2005년에 설립된 Adafruit 이야기
Adafruit is now a highly successful community-driven electronics company, educational resource, and maker community thriving in SoHo, Manhattan.
Description
Online learning resource, marketplace, and maker community for do-it-yourself electronics
Technical Data
- Adafruit employs 105 people in their 50,000-sq.-ft. factory in Manhattan
- 100% woman owned, no loans, no venture capital
- Recorded $45 million in revenue in 2016
- Received its millionth order in January 2016
- 14 million website page views and over 2 million uniques a month
- 34 million YouTube views and over 207,000 subscribers
- Social media reach: 119,000+ Twitter followers, 2.1 million followers on G+ (4 million for Ladyada), 77,000 Facebook subscribers, 51,000 Instagram followers
- Limor Fried was featured on the cover of Wired (April, 2011) and was named Entrepreneur of the Year by Entrepreneur magazine in 2012
- Limor is a founding member of the NYC Industrial Business Advisory Council
- Adafruit is ranked No. 11 among the top 20 U.S. manufacturing companies, No.1 in New York City by Inc. magazine, and is listed among Inc.’s 5000 “fastest growing private companies”

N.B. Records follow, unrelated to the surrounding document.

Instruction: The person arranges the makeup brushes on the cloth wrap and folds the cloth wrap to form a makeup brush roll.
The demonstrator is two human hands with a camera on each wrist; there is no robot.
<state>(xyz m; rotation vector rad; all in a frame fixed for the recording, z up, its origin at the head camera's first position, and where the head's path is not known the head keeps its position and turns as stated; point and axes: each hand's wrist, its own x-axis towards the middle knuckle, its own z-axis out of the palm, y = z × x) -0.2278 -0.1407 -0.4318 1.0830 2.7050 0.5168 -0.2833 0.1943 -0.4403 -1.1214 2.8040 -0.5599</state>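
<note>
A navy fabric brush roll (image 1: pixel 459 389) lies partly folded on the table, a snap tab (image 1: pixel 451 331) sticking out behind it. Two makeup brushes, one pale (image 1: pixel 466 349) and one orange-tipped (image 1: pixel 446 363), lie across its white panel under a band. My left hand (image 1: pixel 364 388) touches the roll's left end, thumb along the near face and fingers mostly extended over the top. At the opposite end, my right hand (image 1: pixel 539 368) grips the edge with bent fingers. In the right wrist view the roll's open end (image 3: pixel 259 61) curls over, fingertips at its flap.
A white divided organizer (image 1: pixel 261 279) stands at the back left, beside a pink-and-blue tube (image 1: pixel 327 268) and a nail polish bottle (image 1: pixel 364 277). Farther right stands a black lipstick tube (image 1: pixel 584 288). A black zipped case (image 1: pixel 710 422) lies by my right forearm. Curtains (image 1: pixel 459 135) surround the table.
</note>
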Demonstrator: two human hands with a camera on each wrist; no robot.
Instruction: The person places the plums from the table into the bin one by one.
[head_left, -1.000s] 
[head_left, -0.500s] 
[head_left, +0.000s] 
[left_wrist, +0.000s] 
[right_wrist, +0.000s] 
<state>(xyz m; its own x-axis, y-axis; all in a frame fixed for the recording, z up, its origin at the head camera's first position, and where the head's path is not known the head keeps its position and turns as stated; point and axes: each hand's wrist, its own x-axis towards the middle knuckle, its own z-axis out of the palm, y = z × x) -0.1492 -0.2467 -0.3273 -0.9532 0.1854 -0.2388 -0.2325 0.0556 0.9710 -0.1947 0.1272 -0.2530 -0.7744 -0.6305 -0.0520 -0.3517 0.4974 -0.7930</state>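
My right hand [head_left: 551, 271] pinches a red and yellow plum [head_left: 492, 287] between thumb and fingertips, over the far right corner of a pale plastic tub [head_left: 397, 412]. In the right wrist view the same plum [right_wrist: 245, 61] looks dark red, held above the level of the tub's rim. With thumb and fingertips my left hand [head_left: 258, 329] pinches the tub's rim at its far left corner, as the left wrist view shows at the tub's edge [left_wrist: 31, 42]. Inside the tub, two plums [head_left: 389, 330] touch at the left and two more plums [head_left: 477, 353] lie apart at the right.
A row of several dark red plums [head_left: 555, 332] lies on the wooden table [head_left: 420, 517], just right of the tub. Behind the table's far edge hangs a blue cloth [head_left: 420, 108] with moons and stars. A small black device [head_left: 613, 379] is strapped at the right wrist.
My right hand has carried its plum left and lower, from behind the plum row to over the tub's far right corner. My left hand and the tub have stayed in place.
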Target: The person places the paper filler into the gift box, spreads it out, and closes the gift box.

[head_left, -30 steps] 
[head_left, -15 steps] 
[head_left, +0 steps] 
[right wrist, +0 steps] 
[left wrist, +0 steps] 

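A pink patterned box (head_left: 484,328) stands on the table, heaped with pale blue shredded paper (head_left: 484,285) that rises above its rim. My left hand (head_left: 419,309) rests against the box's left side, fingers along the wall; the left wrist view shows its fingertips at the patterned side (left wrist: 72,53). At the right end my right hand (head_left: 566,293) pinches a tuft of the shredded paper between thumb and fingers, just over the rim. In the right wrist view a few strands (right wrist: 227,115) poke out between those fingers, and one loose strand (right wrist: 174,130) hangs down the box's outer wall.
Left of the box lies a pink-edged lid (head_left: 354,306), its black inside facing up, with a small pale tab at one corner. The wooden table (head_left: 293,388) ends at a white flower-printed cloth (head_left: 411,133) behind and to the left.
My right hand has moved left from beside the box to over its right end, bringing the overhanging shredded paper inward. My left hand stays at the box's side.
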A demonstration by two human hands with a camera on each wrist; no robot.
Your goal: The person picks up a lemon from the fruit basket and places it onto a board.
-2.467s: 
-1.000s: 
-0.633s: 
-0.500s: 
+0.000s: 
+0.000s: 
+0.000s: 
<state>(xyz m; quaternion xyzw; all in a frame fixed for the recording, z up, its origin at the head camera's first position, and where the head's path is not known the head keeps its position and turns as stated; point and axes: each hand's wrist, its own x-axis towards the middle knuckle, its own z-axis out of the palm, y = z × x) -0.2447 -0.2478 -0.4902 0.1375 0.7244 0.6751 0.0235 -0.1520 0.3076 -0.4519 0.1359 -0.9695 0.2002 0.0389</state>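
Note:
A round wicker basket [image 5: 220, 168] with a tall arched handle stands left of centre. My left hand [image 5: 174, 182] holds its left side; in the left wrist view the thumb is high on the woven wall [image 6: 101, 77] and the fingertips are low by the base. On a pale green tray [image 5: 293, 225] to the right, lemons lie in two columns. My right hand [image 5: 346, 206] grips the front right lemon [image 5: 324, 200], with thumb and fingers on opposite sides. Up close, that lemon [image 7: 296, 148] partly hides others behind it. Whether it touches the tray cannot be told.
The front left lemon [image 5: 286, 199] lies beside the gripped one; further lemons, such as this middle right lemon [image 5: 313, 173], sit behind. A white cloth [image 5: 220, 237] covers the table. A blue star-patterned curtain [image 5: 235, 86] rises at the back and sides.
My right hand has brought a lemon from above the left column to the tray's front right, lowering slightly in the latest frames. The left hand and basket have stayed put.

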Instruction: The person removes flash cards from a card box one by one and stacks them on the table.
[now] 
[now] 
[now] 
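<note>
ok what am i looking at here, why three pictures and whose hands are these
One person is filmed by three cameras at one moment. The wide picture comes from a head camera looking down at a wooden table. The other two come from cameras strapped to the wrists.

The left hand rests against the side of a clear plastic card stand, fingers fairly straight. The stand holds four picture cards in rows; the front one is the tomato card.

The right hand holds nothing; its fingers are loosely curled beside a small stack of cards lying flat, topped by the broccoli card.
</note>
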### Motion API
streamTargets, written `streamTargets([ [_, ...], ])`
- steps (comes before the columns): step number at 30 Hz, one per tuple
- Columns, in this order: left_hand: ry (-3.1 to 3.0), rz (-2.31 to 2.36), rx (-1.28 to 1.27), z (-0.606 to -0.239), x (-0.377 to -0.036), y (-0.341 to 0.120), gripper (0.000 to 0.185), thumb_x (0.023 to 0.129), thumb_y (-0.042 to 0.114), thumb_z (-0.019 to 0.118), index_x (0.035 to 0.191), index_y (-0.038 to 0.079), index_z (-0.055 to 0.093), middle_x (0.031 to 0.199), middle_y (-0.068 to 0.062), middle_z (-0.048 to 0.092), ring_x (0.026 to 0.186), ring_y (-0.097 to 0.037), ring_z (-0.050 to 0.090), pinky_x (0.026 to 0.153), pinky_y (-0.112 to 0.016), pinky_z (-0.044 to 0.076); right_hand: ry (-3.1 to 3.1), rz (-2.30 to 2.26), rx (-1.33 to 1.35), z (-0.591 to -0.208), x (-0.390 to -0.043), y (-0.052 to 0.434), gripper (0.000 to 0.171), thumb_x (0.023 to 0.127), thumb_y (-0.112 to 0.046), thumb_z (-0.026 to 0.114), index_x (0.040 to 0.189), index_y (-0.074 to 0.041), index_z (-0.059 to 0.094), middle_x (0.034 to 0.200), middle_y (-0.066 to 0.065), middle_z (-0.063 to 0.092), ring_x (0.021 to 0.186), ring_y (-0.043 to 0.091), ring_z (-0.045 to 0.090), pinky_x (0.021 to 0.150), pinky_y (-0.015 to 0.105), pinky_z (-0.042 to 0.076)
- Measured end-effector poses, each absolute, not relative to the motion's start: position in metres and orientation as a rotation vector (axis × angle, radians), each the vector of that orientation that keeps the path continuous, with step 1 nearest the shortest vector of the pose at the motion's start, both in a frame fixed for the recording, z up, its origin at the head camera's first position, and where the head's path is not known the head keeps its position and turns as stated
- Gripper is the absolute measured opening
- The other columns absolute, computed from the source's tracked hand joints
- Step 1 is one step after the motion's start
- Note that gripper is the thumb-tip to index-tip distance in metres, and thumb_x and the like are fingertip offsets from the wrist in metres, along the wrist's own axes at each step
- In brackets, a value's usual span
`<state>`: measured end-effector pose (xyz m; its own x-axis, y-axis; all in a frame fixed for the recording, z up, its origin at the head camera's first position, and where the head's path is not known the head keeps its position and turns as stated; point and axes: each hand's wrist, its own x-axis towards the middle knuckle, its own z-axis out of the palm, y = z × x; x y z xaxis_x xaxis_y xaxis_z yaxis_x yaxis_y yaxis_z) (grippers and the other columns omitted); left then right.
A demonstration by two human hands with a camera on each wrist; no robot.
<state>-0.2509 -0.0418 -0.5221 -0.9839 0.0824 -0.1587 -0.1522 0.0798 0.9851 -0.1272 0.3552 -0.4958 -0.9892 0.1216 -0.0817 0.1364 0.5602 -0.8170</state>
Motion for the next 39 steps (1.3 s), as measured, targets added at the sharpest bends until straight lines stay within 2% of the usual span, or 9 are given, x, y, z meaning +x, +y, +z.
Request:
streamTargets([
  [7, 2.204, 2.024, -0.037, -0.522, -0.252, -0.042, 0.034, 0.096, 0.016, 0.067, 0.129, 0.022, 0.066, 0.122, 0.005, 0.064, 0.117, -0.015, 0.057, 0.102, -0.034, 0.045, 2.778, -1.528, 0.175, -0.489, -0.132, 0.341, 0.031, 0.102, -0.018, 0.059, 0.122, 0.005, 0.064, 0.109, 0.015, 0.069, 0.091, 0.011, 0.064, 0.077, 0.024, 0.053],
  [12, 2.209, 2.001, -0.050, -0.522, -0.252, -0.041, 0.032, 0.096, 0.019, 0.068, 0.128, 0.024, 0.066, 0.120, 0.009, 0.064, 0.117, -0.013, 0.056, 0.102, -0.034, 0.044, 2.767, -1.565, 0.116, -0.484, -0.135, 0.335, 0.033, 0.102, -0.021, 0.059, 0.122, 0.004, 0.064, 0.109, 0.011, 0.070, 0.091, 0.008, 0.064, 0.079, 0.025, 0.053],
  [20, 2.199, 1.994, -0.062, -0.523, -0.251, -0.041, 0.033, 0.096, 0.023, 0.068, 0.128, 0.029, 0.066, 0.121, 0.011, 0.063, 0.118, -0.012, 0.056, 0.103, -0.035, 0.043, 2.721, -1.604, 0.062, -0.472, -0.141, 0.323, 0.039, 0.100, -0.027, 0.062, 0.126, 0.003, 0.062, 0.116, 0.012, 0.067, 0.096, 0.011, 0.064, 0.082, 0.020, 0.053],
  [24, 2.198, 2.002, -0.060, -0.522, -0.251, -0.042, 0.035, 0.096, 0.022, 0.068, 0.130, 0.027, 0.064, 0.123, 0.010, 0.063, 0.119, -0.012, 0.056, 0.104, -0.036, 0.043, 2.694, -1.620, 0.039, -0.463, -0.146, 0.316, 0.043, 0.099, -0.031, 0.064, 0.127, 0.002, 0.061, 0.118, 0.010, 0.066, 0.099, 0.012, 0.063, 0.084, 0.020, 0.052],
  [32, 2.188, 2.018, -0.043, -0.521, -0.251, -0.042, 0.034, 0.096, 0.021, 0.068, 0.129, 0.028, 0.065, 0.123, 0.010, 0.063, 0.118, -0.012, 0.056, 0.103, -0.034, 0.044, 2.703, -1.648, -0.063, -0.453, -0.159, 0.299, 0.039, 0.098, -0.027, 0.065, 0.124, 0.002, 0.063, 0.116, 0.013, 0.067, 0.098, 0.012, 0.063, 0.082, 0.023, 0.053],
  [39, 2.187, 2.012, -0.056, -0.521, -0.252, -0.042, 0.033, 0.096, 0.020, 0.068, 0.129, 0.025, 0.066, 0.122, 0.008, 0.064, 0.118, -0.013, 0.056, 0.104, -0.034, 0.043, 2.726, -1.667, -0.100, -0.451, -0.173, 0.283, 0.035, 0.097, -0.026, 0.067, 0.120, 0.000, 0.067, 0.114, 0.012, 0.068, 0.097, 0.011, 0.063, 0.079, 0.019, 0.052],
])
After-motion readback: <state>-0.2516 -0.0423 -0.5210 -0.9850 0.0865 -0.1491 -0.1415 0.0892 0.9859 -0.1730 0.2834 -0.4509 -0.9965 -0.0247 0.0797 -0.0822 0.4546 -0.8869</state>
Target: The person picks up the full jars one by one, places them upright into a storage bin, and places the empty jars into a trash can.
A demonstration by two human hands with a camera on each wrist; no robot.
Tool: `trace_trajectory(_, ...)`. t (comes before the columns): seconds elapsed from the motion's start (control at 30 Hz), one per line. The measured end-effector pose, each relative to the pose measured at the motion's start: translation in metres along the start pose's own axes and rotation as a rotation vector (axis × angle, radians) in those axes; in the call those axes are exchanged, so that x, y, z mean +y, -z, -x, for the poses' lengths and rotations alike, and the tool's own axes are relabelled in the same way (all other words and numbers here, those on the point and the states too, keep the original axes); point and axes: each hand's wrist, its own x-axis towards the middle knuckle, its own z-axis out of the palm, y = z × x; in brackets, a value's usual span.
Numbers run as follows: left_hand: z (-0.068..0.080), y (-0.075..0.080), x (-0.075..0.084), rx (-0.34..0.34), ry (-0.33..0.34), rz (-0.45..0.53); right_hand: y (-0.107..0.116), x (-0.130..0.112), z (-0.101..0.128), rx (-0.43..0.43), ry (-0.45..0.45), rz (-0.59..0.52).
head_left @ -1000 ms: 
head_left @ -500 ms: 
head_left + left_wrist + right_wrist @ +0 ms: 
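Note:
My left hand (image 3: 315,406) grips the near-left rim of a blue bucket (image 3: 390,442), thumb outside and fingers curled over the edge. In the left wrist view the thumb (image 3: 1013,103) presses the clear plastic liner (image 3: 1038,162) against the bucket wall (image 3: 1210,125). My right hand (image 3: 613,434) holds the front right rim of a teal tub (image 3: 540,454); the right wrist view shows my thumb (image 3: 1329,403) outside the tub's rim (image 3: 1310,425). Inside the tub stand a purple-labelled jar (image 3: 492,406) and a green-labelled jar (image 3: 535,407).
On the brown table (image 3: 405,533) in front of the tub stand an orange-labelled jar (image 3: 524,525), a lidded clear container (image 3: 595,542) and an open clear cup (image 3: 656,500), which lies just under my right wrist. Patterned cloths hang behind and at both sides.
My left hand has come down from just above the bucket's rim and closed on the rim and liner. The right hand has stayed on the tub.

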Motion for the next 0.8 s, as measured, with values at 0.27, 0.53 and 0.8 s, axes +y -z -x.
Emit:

- In 2016, Limor was named one of the White House’s “Champions of Change”
Features
Adafruit’s 10 Most Popular Products
- Adafruit Ultimate GPS Breakout — 66 channel w/10 Hz updates
- Adafruit Motor/Stepper/Servo Shield for Arduino v2 Kit
- PowerBoost 1000 Charger — Rechargeable 5V Lipo USB Boost @ 1A
- Circuit Playground — Integrated microcontroller and sensor board
- PiTFT Plus 480×320 3.5″ TFT+Touchscreen for Raspberry Pi
- Adafruit 9-DOF Absolute Orientation IMU Fusion Breakout — BNO055
- Adafruit Feather HUZZAH with ESP8266 WiFi
- Adafruit Feather 32u4 Basic Proto
- Adafruit Feather 32u4 Bluefruit LE
- Adafruit Pro Trinket — 5V 16 MHz
[*Source: Adafruit product stats 2/18/17]
Applications
Ladyada’s 10 Lessons for Building Open Culture Companies
- You can be a good company and a good business.
- Open source isn’t a business or a marketing strategy for us, it’s the DNA of our company, it’s part of what we do.
- Metrics — if you’re not measuring things, you cannot improve them.
- We have a weekly all-company meeting called “State of the Fruit.” Be transparent with all parts of your business, early and often.
- Skills can be taught. Good people making good decisions should be the focus and what is celebrated.
- Celebrate others. It’s not just about you and your products.
- Traveling takes too much time. Use the power of the internet. Publish frequently, from videos to blog posts.
- Say no to things. It’s not about what you can do, it’s more about what you will not do.
- Get a good trademark lawyer. If you’re open source, you’re giving away everything but your name, it’s important to protect it.
- You do not need a fancy office or building to do great work. Great work can happen anywhere, even in an apartment.